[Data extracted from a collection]
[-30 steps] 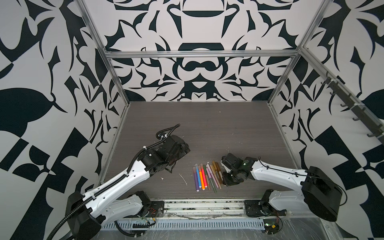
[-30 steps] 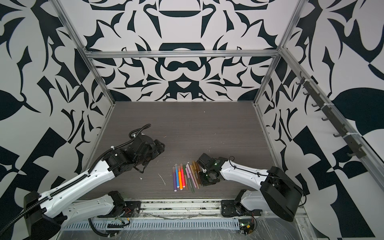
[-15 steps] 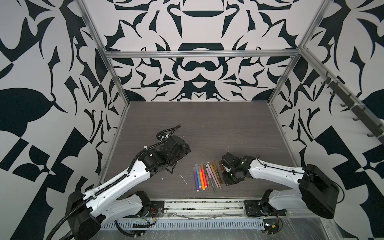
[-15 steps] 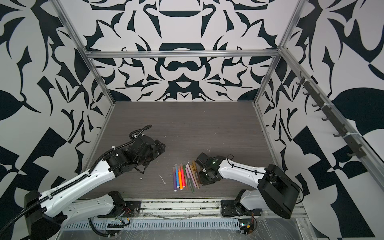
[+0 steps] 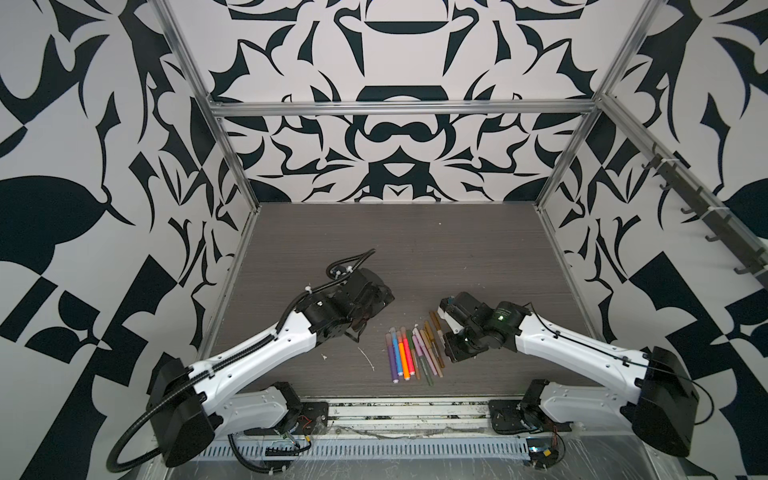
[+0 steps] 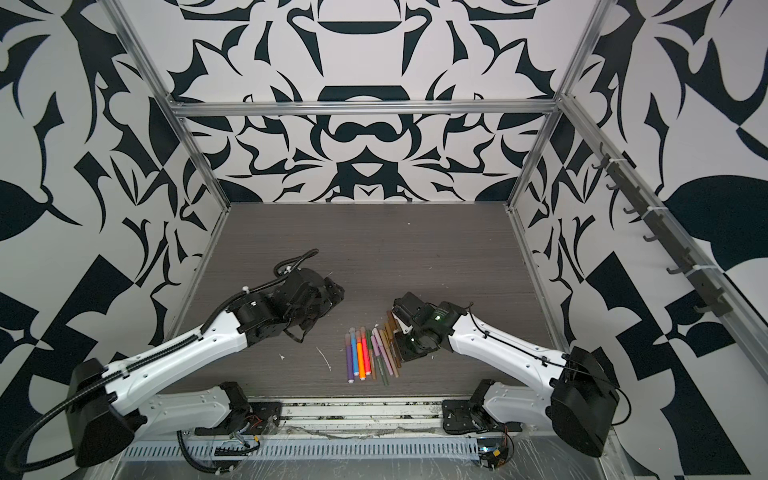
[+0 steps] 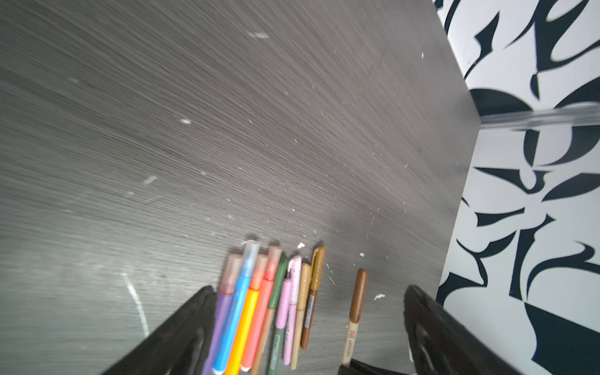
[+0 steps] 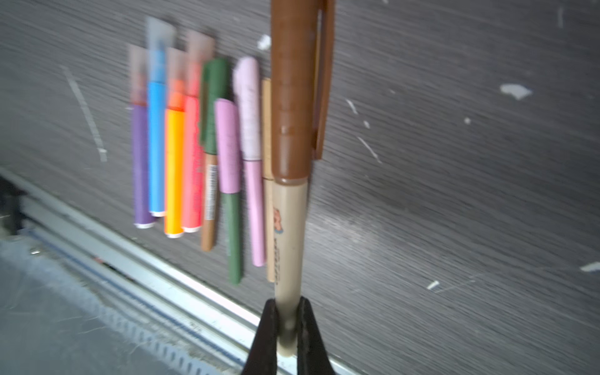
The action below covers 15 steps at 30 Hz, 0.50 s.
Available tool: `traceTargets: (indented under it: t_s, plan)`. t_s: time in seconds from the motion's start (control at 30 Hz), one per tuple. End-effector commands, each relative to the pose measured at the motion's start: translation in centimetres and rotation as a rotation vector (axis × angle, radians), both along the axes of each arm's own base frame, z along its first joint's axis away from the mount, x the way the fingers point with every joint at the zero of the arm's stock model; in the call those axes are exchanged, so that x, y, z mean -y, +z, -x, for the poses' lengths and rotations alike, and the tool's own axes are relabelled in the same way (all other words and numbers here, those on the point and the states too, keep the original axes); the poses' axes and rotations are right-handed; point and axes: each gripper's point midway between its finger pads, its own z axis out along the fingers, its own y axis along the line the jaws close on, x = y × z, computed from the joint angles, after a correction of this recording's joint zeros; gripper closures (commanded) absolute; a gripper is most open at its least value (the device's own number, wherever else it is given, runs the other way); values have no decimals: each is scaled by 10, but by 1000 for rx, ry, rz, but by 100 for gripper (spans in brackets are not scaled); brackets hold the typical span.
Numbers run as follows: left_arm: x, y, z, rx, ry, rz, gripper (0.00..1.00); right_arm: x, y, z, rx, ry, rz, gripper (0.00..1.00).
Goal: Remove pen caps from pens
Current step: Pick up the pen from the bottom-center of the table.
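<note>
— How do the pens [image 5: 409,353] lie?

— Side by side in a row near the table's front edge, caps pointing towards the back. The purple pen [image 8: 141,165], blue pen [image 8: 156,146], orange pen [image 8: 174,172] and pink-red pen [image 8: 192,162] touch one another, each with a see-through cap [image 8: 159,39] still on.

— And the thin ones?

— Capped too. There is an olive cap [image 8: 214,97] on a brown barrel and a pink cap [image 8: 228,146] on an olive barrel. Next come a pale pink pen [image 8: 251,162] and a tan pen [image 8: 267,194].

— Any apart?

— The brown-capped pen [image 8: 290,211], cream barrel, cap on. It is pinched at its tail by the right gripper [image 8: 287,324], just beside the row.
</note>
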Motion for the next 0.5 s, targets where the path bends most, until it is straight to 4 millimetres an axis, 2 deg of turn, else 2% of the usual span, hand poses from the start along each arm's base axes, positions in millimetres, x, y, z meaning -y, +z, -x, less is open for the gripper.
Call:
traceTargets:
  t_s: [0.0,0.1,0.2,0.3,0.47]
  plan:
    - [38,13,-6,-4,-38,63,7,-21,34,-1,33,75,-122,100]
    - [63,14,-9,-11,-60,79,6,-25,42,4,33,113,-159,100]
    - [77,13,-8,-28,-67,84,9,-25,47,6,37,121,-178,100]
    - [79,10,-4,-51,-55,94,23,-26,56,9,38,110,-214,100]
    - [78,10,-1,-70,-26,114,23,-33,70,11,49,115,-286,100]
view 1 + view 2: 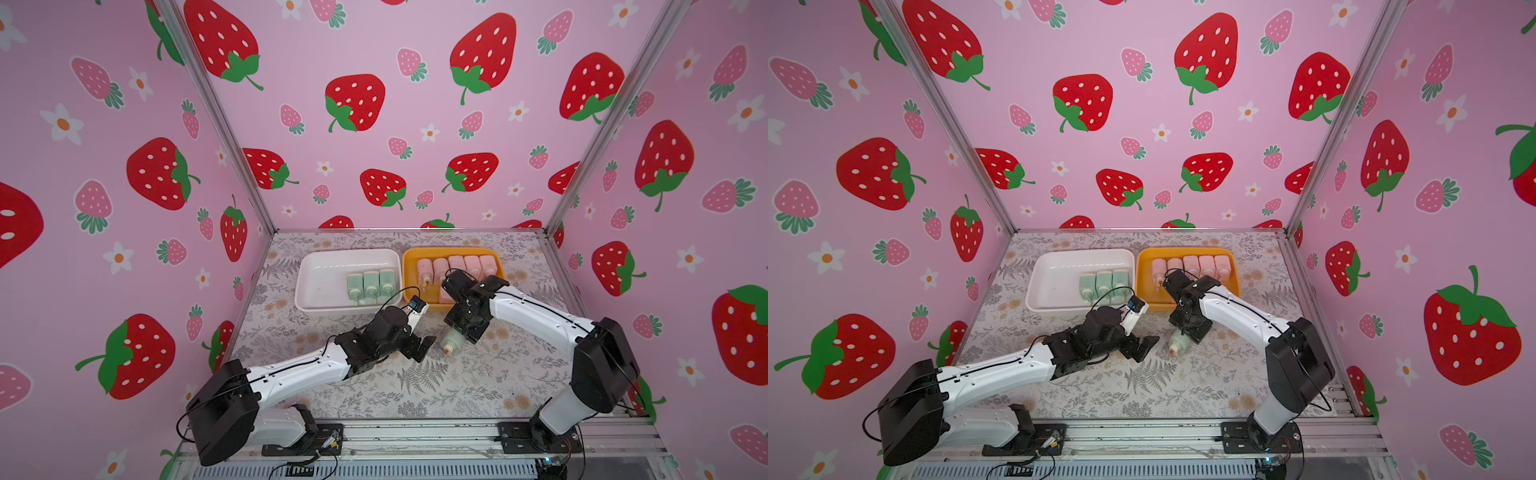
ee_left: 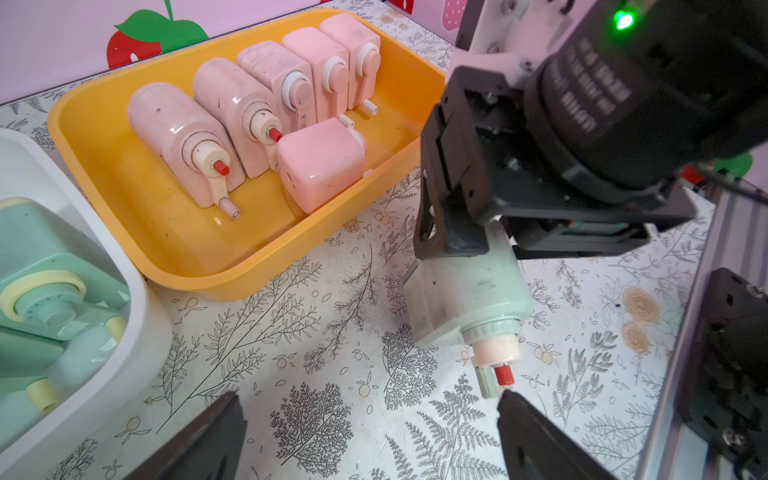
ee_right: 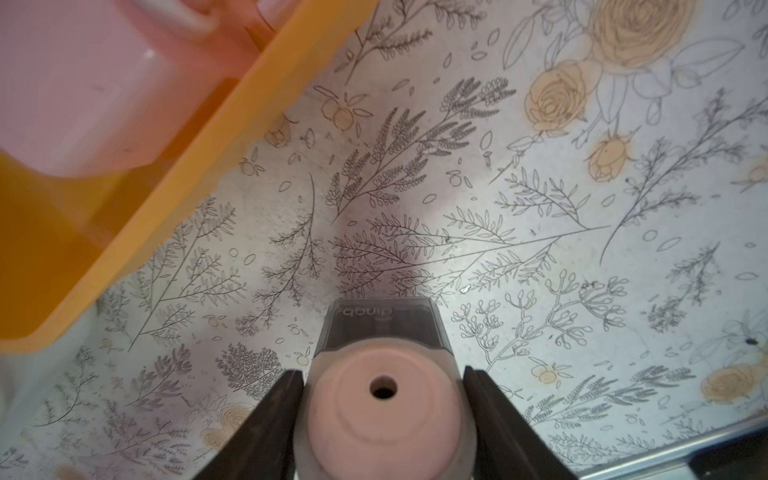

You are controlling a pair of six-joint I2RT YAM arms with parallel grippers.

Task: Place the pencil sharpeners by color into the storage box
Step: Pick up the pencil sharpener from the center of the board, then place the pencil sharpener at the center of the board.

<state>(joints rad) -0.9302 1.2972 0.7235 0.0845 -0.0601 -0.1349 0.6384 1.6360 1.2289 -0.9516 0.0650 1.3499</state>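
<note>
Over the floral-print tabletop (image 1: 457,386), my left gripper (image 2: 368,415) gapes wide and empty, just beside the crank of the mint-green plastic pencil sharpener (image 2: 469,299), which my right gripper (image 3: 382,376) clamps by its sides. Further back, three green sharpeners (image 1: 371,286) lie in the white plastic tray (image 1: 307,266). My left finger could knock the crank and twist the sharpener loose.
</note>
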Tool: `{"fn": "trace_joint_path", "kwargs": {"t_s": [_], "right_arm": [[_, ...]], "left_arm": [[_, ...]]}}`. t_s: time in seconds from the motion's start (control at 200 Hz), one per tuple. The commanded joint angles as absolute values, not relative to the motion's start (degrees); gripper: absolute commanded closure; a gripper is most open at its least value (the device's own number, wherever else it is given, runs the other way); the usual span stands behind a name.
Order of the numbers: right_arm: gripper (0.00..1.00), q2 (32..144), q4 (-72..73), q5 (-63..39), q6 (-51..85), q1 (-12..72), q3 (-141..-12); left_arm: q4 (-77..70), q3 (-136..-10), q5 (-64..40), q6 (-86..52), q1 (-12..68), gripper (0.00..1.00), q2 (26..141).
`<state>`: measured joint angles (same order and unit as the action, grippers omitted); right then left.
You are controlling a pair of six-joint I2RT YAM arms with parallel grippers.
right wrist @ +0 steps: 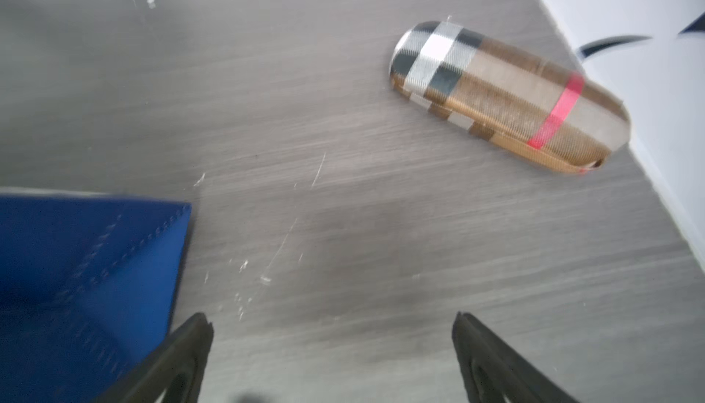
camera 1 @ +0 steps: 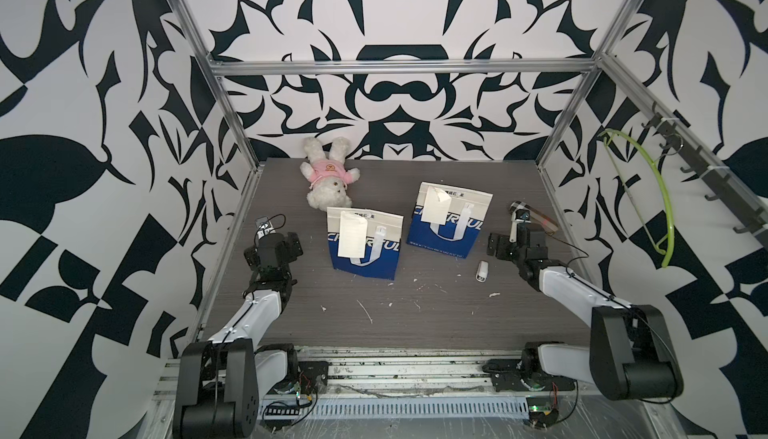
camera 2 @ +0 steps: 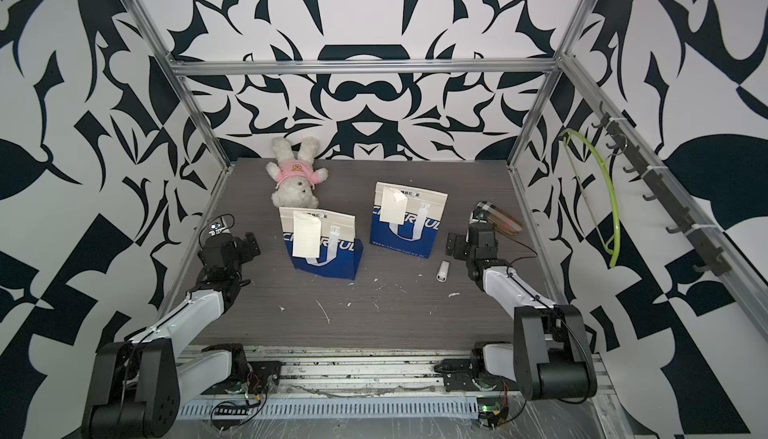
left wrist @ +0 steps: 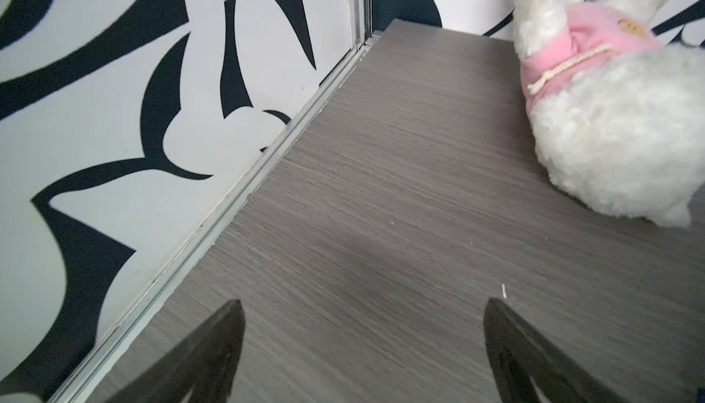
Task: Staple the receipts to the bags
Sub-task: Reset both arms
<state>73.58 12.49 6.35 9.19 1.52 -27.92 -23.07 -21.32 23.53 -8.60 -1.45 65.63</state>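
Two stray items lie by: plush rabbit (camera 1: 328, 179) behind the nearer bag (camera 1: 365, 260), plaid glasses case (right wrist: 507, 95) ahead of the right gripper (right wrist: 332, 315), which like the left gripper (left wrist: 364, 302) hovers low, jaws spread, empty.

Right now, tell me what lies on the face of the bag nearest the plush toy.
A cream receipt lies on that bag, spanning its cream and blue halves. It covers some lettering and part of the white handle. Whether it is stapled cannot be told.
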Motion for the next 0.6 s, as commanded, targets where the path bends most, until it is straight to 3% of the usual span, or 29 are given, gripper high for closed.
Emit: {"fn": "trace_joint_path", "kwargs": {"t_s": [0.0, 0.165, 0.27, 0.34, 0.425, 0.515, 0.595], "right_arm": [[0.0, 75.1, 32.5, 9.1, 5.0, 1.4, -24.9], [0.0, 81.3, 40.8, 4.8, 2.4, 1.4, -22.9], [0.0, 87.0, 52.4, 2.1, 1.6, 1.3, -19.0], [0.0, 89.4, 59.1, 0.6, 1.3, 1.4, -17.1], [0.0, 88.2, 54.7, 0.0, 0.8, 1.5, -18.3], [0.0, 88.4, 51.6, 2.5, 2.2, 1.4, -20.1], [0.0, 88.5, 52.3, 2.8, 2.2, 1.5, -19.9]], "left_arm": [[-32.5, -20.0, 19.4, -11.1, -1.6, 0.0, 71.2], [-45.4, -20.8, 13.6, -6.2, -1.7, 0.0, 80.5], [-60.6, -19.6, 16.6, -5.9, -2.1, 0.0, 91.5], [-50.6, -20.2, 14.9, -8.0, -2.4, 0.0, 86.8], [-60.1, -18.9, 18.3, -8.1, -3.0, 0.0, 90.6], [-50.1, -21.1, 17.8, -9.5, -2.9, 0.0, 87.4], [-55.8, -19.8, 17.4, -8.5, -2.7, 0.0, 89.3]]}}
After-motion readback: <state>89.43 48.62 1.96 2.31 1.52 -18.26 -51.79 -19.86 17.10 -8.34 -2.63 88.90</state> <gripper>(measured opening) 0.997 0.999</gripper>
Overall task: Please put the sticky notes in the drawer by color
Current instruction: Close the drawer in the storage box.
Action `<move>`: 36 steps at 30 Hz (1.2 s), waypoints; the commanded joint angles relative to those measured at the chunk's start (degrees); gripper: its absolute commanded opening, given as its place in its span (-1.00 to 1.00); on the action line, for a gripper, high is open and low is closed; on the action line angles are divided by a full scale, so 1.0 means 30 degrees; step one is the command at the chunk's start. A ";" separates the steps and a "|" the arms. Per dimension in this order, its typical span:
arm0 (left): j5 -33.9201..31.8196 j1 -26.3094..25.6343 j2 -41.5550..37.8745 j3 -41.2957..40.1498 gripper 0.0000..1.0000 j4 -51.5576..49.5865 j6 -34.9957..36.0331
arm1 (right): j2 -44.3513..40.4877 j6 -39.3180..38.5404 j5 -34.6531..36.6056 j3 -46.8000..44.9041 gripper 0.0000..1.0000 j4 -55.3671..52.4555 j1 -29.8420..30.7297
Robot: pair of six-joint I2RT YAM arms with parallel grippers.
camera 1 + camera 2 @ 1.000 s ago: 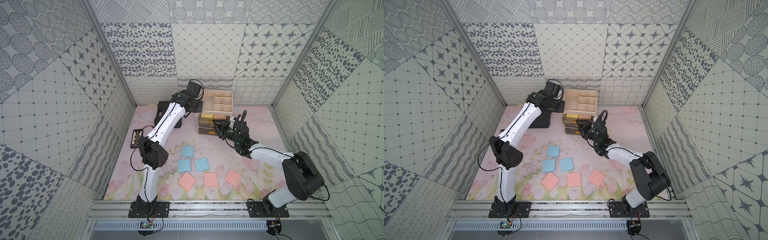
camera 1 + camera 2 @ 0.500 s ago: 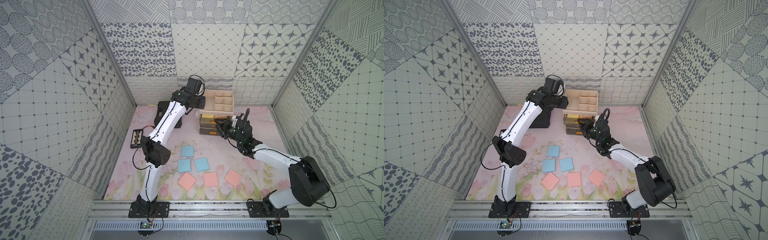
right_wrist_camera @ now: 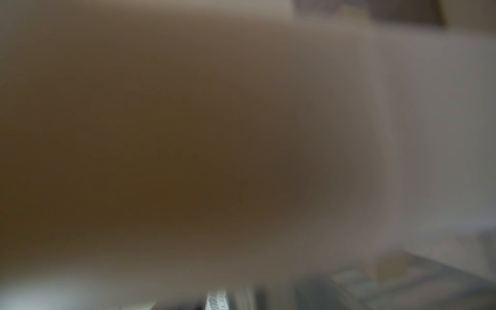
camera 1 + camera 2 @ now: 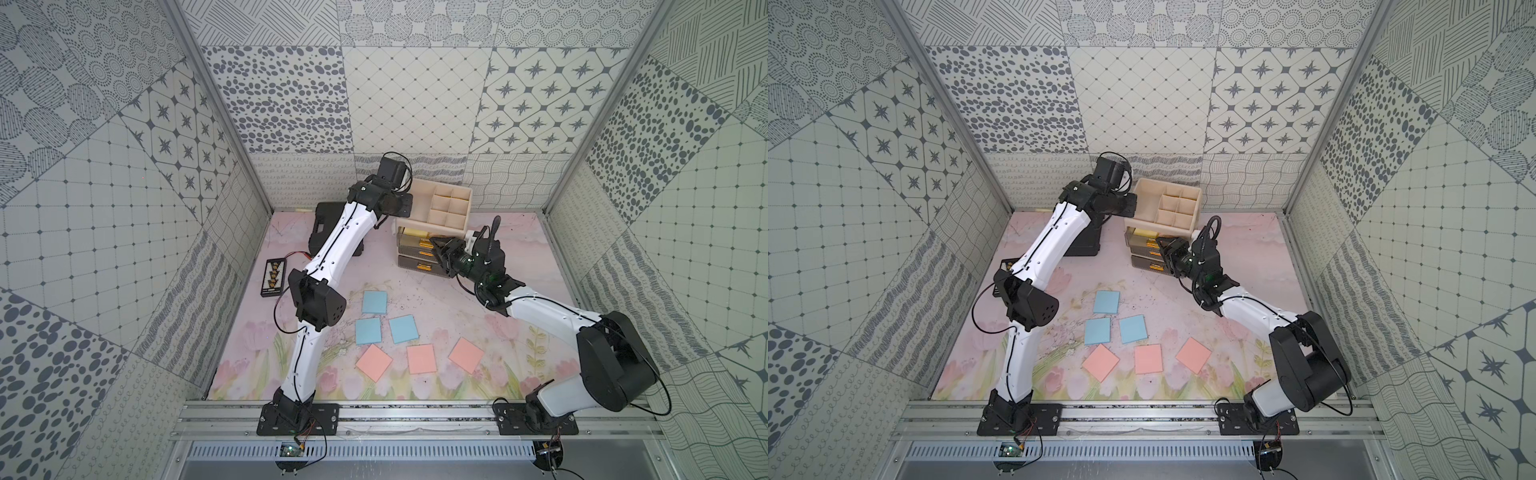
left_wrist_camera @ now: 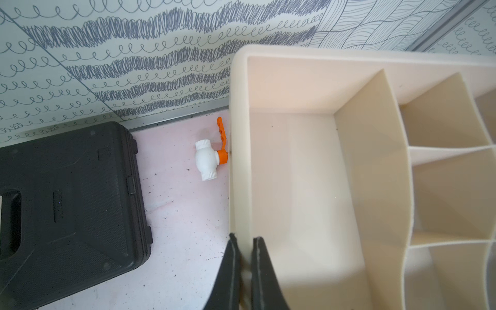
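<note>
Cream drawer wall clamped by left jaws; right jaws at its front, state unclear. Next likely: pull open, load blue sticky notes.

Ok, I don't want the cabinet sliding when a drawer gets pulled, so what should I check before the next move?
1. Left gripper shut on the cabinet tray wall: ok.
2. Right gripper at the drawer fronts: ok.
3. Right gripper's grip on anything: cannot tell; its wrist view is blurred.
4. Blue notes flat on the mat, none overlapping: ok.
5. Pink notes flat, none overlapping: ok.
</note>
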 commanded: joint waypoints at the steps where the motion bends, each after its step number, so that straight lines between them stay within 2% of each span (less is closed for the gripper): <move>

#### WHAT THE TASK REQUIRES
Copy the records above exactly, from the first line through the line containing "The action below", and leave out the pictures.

#### OUTPUT FOR THIS TASK
[-30 steps] 
[-30 steps] 
[-15 steps] 
[-15 steps] 
[+0 steps] 
[+0 steps] 
[+0 steps] 
[+0 steps] 
The action below covers 15 steps at 30 Hz, 0.50 s.

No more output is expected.